Main outcome measures: The primary outcome was a clinically important reduction in pain as measured by the visual analogue scale (VAS). Secondary outcomes were the development of regional or radiating pain, frequency of systemic symptoms, and proportion with pruritus or rash on follow-up.
Results: 49 patients received hot water immersion and 47 received ice packs. The two groups had similar baseline features, except patients treated with hot water had more severe initial pain (VAS [mean ± SD]: 54 ± 22 mm versus 42 ± 22 mm). After 10 minutes, 53% of the hot water group reported less pain versus 32% treated with ice (21%; 95% CI, 1%–39%; P = 0.039). After 20 minutes, 87% of the hot water group reported less pain versus 33% treated with ice (54%; 95% CI, 35%–69%; P = 0.002). The trial was stopped after the halfway interim analysis because hot water immersion was shown to be effective (P = 0.002). Hot water was more effective at 20 minutes in nematocyst-confirmed stings (95% versus 29%; P = 0.002). Radiating pain occurred less with hot water (10% versus 30%; P = 0.039). Systemic effects were uncommon in both groups.

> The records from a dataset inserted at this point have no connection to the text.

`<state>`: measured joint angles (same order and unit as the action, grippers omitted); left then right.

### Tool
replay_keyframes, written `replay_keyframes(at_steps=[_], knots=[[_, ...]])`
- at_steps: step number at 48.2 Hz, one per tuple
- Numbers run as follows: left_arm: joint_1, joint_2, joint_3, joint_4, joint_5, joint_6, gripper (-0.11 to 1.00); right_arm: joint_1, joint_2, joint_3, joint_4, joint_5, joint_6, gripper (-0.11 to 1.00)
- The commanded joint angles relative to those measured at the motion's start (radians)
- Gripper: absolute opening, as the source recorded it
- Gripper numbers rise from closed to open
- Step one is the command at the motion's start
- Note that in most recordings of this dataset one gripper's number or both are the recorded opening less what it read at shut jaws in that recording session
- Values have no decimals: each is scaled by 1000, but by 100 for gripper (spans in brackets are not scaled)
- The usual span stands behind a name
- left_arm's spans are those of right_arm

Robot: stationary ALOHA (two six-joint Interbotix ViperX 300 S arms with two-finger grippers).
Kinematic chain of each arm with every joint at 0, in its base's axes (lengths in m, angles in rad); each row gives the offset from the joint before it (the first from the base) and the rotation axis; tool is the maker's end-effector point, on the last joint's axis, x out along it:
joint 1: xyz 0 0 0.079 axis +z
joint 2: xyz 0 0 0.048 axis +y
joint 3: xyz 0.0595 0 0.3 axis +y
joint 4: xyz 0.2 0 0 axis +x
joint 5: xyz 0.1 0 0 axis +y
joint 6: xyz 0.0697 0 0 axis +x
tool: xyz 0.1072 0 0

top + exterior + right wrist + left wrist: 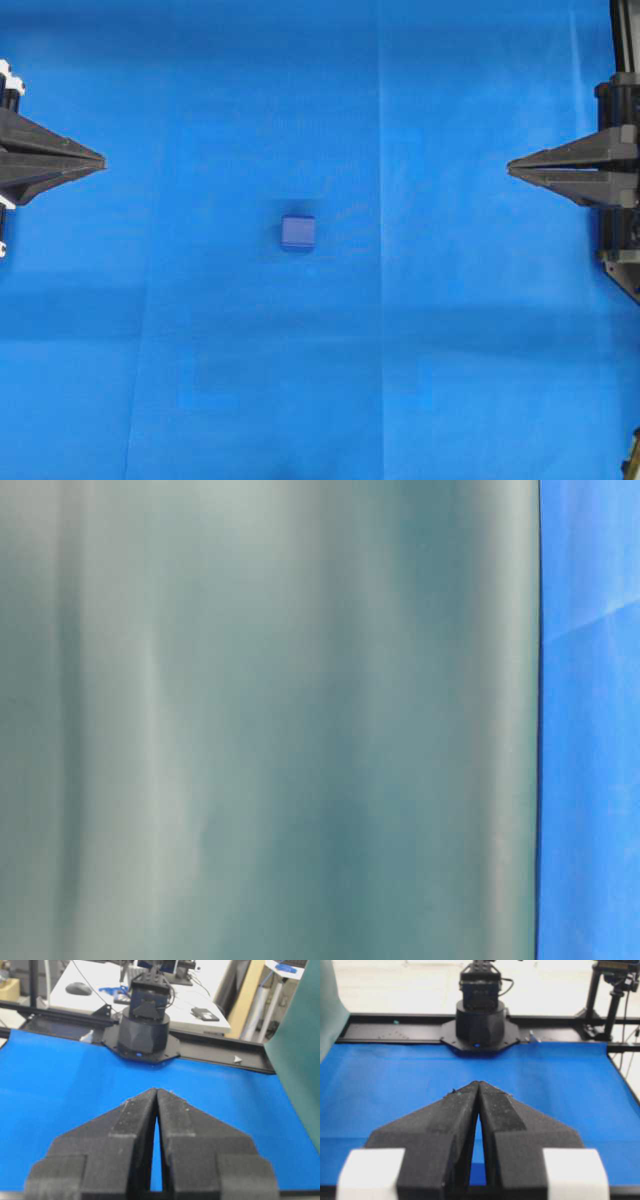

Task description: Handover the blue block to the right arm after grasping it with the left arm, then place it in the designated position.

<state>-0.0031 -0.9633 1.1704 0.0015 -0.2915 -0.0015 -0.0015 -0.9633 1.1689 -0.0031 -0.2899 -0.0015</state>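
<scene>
The blue block [298, 232] lies alone on the blue cloth [320, 380], near the middle of the overhead view. My left gripper [103, 160] sits at the left edge, pointing right, its two black fingers pressed tip to tip with nothing between them; the wrist view shows the same shut left gripper [478, 1083] and no block. At the right edge my right gripper [509, 168] points left, also shut and empty, as its own view of the right gripper [157, 1090] confirms. Both grippers are far from the block.
The opposite arm's black base [479, 1027] stands at the cloth's far edge in the left wrist view, and likewise the other base [144, 1030] in the right wrist view. A grey-green panel [270, 720] fills most of the table-level view.
</scene>
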Motion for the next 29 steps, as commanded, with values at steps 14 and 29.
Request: replay_keyframes(at_steps=[14,29], knots=[[-9,0,-20,2,5,6,0,-5,9,-28,-9,44,-6,-5],[-9,2,-20,3,12,8,1,-6,9,-29,-8,48,2,-5]])
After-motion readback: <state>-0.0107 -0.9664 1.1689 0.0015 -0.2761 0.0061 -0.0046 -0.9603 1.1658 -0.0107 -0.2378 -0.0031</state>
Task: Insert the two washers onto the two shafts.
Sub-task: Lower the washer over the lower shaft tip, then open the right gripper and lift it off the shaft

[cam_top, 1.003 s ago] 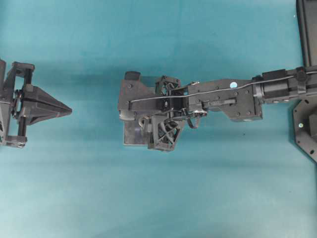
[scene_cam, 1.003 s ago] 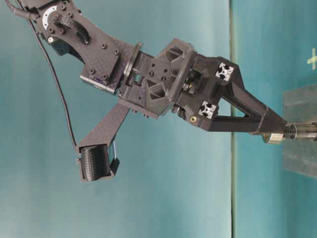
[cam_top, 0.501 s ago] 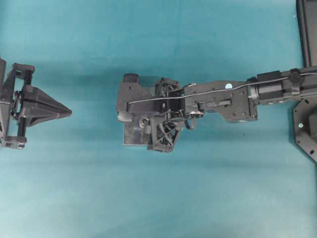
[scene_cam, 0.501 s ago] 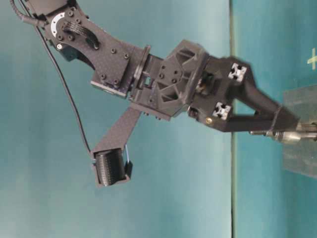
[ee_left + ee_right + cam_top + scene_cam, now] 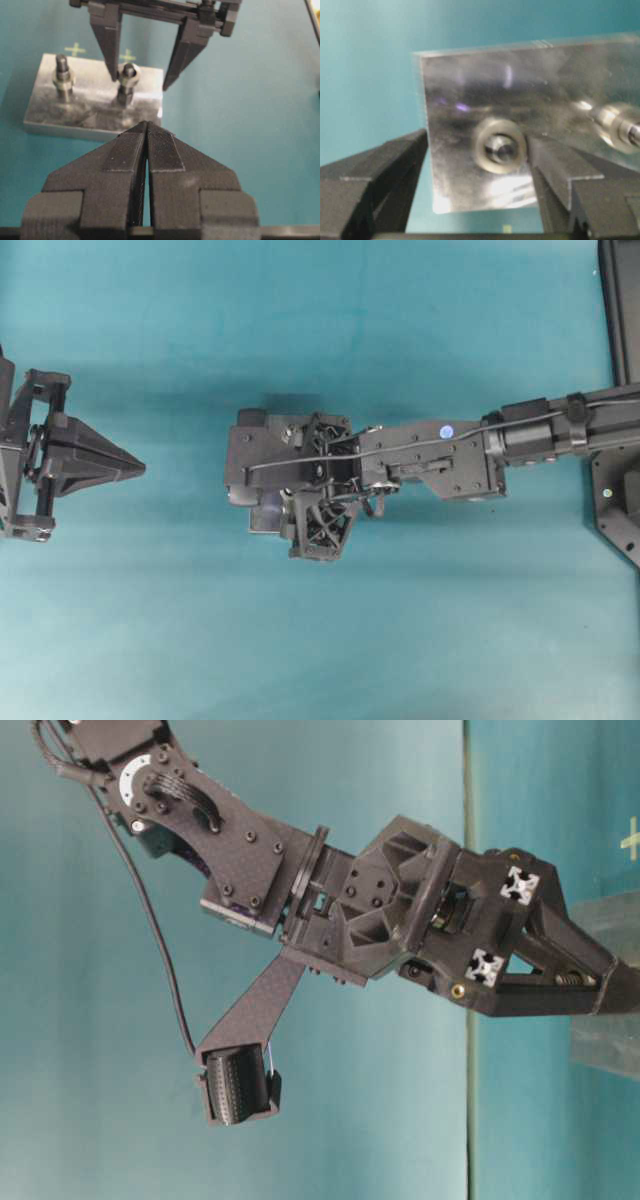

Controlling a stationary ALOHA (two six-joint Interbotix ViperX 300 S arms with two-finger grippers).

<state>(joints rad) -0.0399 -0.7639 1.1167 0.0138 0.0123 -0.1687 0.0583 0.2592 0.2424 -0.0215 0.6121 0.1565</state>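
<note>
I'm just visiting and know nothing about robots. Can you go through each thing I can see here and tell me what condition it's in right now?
Washer: sitting around the shaft, free of the fingers.
Shaft: upright on the plate, ring around it.
Second shaft: upright, also carrying a ring.
Metal plate: flat on the table.
Right gripper: open, fingers either side of the shaft.
Left gripper: shut, empty, away from the plate.

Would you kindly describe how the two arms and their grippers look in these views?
Both are black. The right gripper has long tapering fingers; its arm is bolted carbon-weave plate with a black cable and silver rail ends. The left gripper has wedge-shaped, finely ribbed pads.
</note>
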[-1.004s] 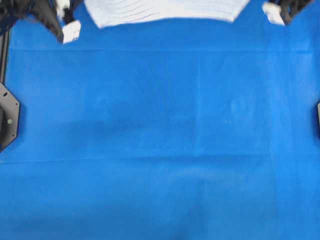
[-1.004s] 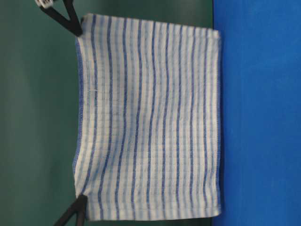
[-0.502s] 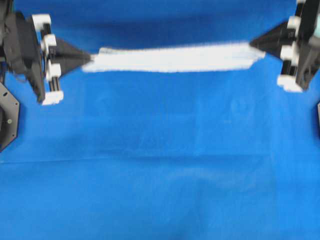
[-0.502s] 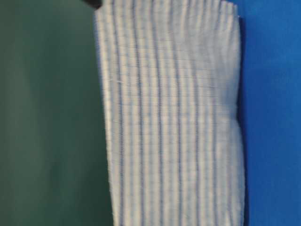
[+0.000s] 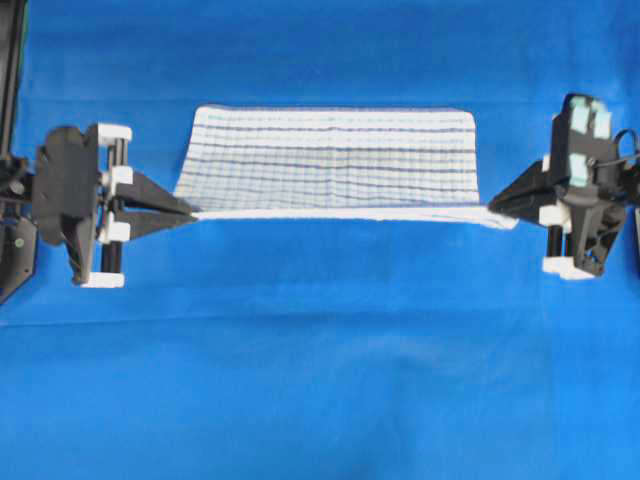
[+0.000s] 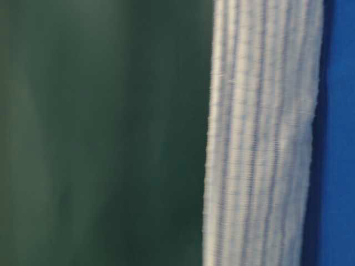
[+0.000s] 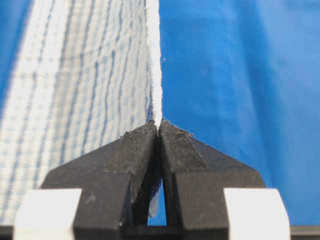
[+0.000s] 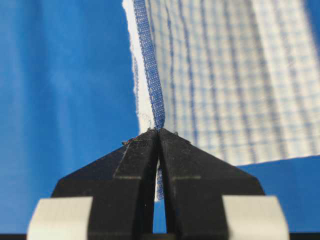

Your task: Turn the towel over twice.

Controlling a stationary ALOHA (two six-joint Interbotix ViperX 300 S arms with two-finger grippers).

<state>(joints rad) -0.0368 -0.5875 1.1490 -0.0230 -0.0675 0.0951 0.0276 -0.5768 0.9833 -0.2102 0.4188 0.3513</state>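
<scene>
Towel (image 5: 330, 160): one, stretched between two hands over the blue tablecloth (image 5: 320, 380). Left hand (image 5: 190, 211) pinches the towel's left corner, right hand (image 5: 492, 207) pinches its right corner. Far edge drapes onto the cloth. Nothing blocks the towel.

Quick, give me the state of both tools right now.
Left tool: closed, pinching the left corner of the towel.
Right tool: closed, pinching the towel's right corner.
</scene>
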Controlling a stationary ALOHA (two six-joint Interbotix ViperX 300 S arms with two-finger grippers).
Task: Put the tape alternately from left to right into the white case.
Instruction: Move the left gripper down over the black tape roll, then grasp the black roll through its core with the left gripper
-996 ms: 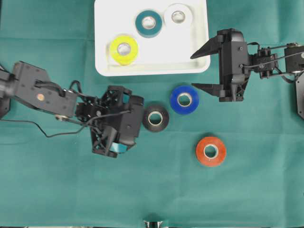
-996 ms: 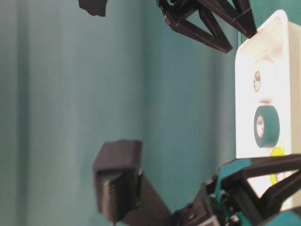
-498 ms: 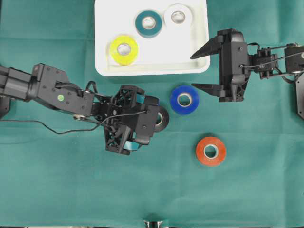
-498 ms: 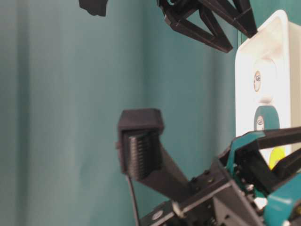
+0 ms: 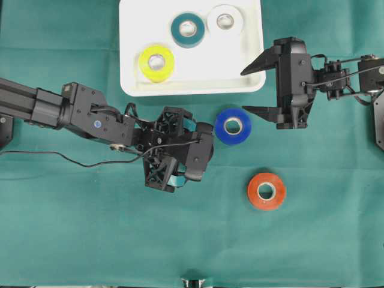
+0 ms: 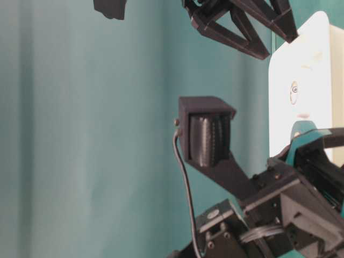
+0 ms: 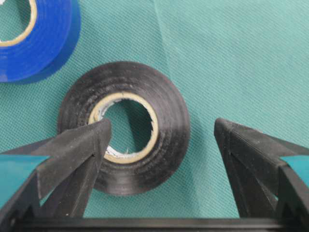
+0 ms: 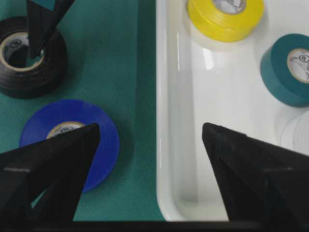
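Note:
The black roll of tape (image 7: 169, 111) lies flat on the green cloth. My left gripper (image 7: 162, 124) (image 5: 201, 153) is open over it: one finger sits at the pale core hole, the other outside the roll, with the roll's wall between them. From overhead the gripper hides this roll. The blue roll (image 5: 222, 129) lies just right of it and the orange-red roll (image 5: 255, 192) nearer the front. The white case (image 5: 192, 89) holds the yellow (image 5: 146, 63), teal (image 5: 177, 30) and white (image 5: 213, 21) rolls. My right gripper (image 5: 242, 91) (image 8: 150, 128) hangs open and empty over the case's front right corner.
A green cloth (image 5: 72, 240) covers the whole table. A thin black cable (image 5: 72, 165) trails from the left arm across the cloth. The blue roll (image 7: 43, 43) lies close beside the black one.
My left arm has reached to the right until its open fingers straddle the black roll's wall. The right arm and all the rolls have stayed where they were.

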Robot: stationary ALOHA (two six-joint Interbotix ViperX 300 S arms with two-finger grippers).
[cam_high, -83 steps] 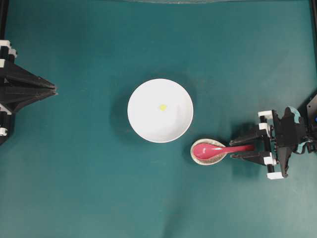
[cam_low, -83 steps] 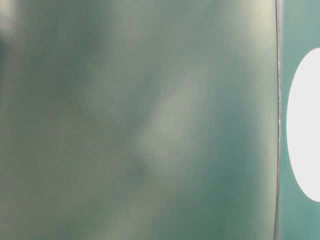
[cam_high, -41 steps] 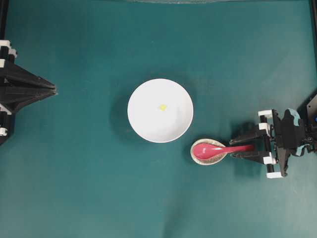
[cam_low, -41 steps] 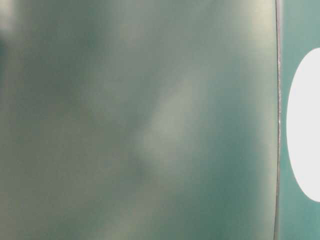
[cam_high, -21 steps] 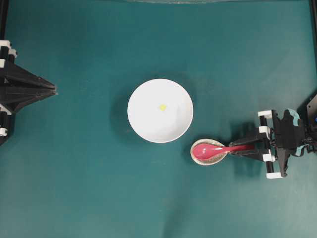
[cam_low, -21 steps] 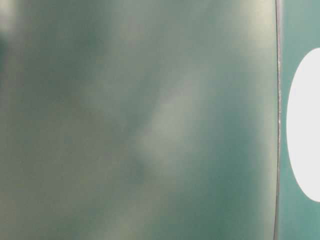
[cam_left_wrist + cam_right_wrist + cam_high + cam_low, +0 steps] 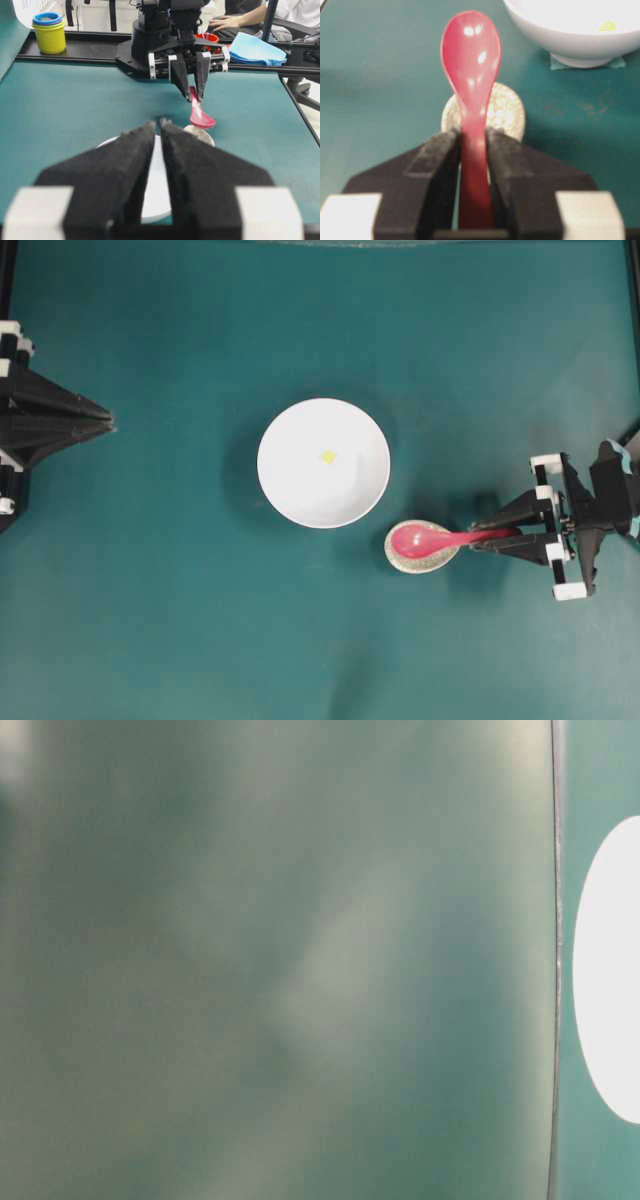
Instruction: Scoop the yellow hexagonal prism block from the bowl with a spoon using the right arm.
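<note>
While the spoon point(image 7: 470, 65) is gripped and clear of its speckled rest point(image 7: 502, 114), no scooping has begun.
Right gripper point(image 7: 471, 150) is clamped on the spoon handle, scoop raised just above the rest, beside the bowl point(image 7: 290, 495). Yellow hexagonal prism block point(image 7: 328, 456) lies in the bowl, near its centre; carrying the spoon over and scooping are judged outstanding. Left gripper point(image 7: 159, 131), well apart from the bowl, has its jaws pressed together, holding nothing. Table-level view is blurred; only a white bowl edge reads.

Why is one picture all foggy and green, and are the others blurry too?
The table-level view is a green blur; only the bowl shows. The overhead view is sharp. In the right wrist view the spoon gleams with glare. In the left wrist view the near left pincer is soft.
</note>
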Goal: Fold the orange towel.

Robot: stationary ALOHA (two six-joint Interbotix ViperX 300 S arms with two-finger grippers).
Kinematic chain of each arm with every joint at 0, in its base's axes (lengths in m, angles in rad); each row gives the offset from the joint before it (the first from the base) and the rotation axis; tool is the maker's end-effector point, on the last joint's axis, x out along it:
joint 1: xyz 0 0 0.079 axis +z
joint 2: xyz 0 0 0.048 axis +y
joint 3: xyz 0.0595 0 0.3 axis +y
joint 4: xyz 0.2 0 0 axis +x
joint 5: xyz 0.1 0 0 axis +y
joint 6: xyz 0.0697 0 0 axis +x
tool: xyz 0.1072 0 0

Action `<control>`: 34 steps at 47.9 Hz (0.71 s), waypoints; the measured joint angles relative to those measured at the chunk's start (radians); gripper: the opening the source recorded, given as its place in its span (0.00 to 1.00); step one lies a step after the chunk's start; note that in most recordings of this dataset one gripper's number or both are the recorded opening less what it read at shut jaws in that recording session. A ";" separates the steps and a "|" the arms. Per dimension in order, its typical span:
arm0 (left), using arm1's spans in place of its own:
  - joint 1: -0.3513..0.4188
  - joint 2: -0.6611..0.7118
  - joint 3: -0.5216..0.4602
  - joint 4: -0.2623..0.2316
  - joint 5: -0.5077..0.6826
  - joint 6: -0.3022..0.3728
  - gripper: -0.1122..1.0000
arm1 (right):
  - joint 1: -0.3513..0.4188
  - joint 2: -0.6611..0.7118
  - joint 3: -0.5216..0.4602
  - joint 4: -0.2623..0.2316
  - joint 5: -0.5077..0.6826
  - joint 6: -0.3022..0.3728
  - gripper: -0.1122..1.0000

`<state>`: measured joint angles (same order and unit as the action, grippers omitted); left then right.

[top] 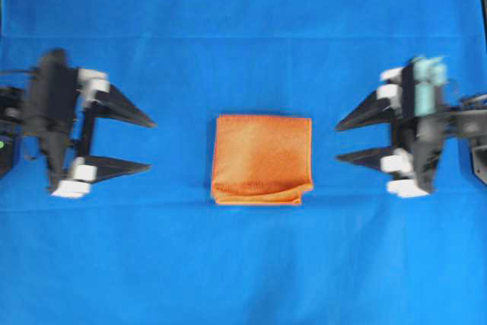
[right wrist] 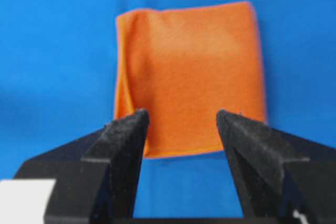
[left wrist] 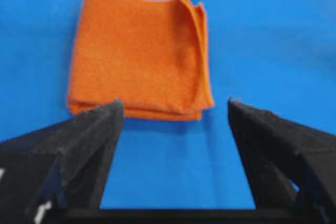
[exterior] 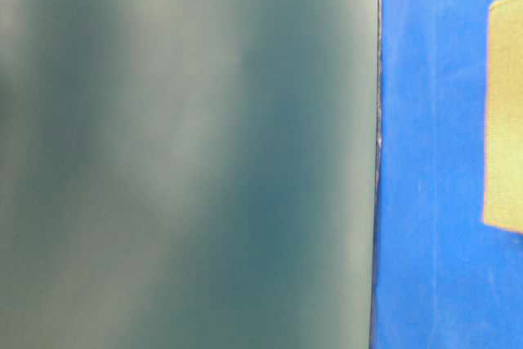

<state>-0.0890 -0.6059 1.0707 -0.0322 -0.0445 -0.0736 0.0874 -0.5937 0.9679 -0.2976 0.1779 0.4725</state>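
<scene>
Blue cloth (top: 243, 28) covers the table, and the orange towel (top: 262, 159) lies folded small at its middle. Left tool (top: 151, 144) and right tool (top: 338, 142) flank it, well apart, both spread and empty, apparently because folding looks finished.

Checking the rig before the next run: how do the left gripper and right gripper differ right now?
The left gripper sits left of the orange towel and points right; the right gripper sits on the towel's right and points left. The right gripper's arm carries a pale teal part; the left gripper's arm shows none. Both are open, clear of the towel and holding nothing, over the blue cloth.
</scene>
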 measured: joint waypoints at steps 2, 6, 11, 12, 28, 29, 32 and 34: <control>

Thousands of bluebottle (Physalia sp.) stings occur each year in Australia.1 Stings cause immediate, intense pain that usually resolves within an hour and is associated with a characteristic linear erythematous eruption (Box 1).2 The first aid management of bluebottle stings is a daily problem for surf lifesavers. Currently, most first aid bodies, including the International Life Saving Federation,3 recommend treatment by topical application of ice packs. There is little scientific evidence to support this,2 and the only study to investigate ice packs was observational with no objective measure of pain, or control or comparator treatment.4
Many marine venoms are heat-labile in vitro.5-8 It is feasible that heat penetrates the human dermis to the estimated depth that nematocysts inject toxins (100–1000 μm),1 and recent clinical research suggests heat may be effective for treating jellyfish stings.9,10 However, previous studies of heat therapy were small10,11 or not randomised,11,12 and only one was published in full.12 A randomised controlled trial showed that, compared with ice packs, hot showers significantly reduced pain and treatment duration for bluebottle stings.10
If heat is to be used, it needs to be applied continuously. Furthermore, it has to be easily and rapidly administered at the beach. The risk of burns is temperature- and time-dependent, and superficial burns have been reported only with skin exposures longer than 1 hour and with temperatures over 46°C.13 Therefore, we chose immersion of the sting site in 45°C water for 20 minutes as an appropriate safe treatment for bluebottle stings, and compared this with the currently recommended treatment using ice packs.
The study was a randomised open-label comparison of hot water immersion (45°C) versus ice packs for treating pain from bluebottle stings. Patients were randomly assigned either hot water immersion or application of ice packs.
From 30 December 2003 to 5 March 2005, subjects were recruited from two surf lifesaving first aid facilities in Newcastle. Written informed consent was obtained from the patients or, if under 16 years of age, their parent or guardian.
Subjects presenting for treatment of an apparent bluebottle sting were eligible for the study. They were included if they had immediate localised pain and observed a bluebottle, or they had the characteristic linear wheal and flare reaction. Children under the age of 8 years were ineligible as the visual analogue scale (VAS: the tool we used for assessing the primary outcome measure) is not validated for this age group.15 Patients were also excluded if they had a sting to the eye or appeared sufficiently unwell that ambulance attention was required.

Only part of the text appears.